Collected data
━━━
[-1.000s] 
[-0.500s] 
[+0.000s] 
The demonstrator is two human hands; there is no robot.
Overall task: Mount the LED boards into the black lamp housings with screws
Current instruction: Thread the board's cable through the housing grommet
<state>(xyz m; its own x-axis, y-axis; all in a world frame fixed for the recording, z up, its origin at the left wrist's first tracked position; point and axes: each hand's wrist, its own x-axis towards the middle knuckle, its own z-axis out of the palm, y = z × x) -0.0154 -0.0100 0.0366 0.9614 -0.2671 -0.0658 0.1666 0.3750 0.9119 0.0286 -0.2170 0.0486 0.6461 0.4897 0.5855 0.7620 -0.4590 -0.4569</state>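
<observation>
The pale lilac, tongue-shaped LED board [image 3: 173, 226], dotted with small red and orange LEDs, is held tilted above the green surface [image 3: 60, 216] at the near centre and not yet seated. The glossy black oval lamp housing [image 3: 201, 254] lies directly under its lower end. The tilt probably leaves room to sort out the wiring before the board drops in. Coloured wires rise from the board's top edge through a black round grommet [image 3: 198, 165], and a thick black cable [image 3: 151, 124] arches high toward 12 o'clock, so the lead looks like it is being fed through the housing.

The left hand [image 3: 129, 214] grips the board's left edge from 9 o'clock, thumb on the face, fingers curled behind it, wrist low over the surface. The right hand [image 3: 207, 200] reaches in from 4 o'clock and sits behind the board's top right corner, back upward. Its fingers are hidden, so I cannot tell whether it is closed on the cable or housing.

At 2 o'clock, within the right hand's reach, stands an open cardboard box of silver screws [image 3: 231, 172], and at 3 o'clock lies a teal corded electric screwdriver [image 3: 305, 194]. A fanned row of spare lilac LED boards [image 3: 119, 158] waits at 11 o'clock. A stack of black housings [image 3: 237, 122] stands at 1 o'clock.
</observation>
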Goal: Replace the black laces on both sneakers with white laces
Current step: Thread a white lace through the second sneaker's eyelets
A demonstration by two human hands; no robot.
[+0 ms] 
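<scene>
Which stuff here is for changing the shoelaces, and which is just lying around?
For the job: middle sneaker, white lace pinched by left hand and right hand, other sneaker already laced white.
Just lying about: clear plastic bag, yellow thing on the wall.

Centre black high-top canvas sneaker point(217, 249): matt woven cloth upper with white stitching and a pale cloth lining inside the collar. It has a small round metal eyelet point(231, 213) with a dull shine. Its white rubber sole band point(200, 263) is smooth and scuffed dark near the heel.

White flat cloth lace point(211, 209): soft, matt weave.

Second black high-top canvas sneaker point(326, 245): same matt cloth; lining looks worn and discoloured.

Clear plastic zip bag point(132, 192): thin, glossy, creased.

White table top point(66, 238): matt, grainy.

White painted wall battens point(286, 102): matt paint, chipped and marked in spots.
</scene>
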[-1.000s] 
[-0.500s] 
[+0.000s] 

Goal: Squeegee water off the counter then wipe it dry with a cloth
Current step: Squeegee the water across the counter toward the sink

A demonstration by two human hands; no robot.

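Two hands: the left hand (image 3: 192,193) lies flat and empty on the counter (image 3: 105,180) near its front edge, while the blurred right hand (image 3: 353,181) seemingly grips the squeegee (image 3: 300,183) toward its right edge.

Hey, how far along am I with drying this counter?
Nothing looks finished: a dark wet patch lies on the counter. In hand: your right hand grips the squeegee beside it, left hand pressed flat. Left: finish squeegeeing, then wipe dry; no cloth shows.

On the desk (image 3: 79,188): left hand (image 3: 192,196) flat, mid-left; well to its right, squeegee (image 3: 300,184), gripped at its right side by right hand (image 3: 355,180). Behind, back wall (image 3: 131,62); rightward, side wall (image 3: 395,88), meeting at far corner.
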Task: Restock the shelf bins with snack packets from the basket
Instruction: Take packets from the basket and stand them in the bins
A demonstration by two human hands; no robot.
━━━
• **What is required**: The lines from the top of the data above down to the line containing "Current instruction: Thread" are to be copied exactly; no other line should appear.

• **Finished task**:
[-1.000s] 
[-0.500s] 
[+0.000s] 
The demonstrator is two human hands; there is no robot.
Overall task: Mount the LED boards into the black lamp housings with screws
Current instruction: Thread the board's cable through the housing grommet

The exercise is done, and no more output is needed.